== YOUR ASSIGNMENT ==
Go through the records and show each line where the word "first" occurs.

(Source records)
=== Section Start ===
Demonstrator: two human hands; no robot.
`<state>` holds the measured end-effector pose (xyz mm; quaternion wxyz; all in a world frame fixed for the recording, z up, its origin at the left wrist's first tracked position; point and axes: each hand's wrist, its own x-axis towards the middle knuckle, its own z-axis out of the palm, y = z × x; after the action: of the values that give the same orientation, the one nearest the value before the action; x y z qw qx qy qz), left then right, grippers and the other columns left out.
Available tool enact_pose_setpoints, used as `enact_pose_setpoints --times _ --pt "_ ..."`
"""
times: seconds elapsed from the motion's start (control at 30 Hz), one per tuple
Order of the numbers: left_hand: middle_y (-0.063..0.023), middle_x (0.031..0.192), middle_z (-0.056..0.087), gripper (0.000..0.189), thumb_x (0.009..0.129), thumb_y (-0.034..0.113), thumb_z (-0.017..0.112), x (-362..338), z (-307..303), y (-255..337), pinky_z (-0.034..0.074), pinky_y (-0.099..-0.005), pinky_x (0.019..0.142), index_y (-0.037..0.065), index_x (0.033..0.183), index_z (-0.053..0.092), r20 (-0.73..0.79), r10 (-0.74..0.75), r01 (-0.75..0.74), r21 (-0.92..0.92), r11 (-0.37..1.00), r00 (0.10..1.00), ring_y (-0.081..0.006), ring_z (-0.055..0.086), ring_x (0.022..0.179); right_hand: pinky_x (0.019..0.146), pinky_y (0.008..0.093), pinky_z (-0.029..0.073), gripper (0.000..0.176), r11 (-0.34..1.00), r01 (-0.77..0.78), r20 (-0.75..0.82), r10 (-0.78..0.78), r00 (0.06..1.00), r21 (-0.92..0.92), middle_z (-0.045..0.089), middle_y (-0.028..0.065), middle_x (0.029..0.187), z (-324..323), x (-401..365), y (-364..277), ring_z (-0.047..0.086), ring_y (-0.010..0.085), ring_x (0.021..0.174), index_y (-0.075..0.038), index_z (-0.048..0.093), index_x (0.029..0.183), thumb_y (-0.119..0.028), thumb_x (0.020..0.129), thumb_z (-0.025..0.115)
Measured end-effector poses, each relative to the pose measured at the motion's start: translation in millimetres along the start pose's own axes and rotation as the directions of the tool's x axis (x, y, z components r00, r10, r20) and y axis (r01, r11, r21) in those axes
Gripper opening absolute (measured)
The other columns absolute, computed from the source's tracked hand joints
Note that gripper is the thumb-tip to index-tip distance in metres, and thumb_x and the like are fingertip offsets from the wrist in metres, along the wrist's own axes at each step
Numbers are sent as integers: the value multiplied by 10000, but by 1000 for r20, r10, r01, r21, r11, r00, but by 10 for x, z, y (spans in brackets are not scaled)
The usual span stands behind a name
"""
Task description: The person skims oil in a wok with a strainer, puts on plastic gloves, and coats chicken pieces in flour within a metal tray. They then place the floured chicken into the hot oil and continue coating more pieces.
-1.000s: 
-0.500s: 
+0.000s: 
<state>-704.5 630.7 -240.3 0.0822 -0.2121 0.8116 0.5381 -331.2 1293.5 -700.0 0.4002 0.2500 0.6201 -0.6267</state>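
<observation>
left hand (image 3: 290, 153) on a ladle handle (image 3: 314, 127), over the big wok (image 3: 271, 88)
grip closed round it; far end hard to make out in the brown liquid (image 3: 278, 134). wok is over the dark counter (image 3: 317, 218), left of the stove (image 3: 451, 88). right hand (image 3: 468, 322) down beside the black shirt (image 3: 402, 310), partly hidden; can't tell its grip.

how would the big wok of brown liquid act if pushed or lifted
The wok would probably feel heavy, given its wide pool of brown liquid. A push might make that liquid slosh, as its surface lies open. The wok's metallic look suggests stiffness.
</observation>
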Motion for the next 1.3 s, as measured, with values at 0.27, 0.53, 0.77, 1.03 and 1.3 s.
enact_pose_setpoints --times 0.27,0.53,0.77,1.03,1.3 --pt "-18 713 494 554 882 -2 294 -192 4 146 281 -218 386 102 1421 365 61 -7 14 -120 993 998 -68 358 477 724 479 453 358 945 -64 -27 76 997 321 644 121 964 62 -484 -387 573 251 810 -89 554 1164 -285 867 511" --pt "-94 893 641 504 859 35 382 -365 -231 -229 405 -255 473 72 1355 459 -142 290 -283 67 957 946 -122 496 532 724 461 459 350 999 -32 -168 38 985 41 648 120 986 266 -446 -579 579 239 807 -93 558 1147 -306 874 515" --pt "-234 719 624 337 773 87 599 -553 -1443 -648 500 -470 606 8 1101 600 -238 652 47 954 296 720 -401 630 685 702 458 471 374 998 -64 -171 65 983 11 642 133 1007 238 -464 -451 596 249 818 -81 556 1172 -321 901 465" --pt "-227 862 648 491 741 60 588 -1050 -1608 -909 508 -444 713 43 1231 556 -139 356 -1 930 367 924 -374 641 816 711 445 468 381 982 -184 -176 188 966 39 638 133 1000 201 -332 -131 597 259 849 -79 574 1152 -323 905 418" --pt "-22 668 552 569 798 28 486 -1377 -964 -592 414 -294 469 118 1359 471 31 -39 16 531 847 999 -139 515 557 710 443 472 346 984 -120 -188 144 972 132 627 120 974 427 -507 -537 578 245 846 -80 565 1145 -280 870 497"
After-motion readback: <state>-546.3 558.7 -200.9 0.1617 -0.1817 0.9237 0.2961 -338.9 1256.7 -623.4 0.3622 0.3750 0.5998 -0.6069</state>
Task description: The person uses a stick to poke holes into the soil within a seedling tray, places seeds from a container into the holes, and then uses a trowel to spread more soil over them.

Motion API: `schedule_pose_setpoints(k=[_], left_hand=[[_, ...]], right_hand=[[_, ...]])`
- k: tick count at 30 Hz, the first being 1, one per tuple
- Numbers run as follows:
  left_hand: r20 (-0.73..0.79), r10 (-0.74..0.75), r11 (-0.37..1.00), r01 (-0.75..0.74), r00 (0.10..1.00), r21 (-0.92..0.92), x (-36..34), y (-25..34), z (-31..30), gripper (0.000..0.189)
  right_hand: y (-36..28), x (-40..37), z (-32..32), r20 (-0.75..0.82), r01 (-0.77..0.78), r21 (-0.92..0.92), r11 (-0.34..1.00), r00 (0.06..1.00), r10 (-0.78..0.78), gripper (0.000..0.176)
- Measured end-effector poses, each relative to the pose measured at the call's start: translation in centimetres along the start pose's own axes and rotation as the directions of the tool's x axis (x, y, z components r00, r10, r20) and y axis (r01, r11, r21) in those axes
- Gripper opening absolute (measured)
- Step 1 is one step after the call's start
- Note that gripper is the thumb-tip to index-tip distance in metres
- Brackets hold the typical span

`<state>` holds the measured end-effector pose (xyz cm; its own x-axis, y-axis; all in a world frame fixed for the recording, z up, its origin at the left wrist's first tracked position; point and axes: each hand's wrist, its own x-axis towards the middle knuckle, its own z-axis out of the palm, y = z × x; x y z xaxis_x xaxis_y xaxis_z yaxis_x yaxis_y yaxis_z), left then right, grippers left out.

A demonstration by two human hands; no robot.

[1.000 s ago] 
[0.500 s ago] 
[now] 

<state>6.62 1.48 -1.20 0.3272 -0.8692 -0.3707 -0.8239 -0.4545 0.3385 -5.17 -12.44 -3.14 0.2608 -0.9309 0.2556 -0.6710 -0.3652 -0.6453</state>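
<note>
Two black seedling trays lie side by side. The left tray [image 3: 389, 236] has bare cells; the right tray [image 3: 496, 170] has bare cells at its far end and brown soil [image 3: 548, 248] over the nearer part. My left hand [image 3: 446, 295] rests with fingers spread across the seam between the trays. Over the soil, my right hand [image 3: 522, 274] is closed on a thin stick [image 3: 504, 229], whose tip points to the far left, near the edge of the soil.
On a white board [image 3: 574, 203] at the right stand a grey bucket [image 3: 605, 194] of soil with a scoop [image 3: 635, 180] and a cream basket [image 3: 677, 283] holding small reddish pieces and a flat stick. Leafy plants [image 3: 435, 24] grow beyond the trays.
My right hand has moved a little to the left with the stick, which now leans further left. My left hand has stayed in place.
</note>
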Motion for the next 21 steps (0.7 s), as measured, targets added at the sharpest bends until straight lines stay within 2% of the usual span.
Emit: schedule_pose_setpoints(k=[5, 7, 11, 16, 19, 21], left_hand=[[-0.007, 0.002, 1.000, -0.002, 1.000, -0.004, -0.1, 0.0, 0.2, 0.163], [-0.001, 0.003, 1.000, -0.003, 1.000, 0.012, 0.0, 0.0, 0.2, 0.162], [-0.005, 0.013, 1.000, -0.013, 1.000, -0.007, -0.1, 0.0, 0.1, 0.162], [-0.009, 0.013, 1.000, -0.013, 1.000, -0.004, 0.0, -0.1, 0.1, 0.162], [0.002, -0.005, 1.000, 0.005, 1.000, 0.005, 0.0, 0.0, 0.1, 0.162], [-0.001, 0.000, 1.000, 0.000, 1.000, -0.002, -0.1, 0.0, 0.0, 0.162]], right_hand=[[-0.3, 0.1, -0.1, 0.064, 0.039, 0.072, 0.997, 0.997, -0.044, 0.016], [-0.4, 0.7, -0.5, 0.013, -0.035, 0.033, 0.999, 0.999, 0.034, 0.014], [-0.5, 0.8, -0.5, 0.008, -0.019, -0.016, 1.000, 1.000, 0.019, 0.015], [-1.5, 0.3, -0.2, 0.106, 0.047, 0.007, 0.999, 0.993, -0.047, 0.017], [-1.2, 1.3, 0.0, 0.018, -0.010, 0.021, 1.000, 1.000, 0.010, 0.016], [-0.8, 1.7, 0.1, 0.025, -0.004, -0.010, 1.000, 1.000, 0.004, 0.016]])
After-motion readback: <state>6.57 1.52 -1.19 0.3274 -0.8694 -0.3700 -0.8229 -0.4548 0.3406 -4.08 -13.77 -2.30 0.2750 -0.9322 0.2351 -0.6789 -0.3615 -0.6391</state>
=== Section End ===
== REPLY TO THE TASK ==
`<state>` holds the measured end-effector pose (xyz mm; quaternion wxyz; all in a world frame fixed for the recording, z up, its origin at the left wrist's first tracked position; point and axes: each hand's wrist, its own x-axis towards the middle knuckle, its own z-axis out of the palm, y = z × x; after the action: of the values that give the same orientation, the one nearest the value before the action; x y z qw qx qy qz), left then right, grippers and the other columns left out.
- k: tick count at 30 Hz, the first being 1, one per tuple
`<state>` holds the measured end-effector pose (xyz cm; its own x-axis, y-axis; all in a world frame fixed for the recording, z up, its origin at the left wrist's first tracked position; point and axes: each hand's wrist, its own x-axis towards the middle knuckle, its own z-axis out of the palm, y = z × x; x y z xaxis_x xaxis_y xaxis_z yaxis_x yaxis_y yaxis_z), left then right, grippers left out.

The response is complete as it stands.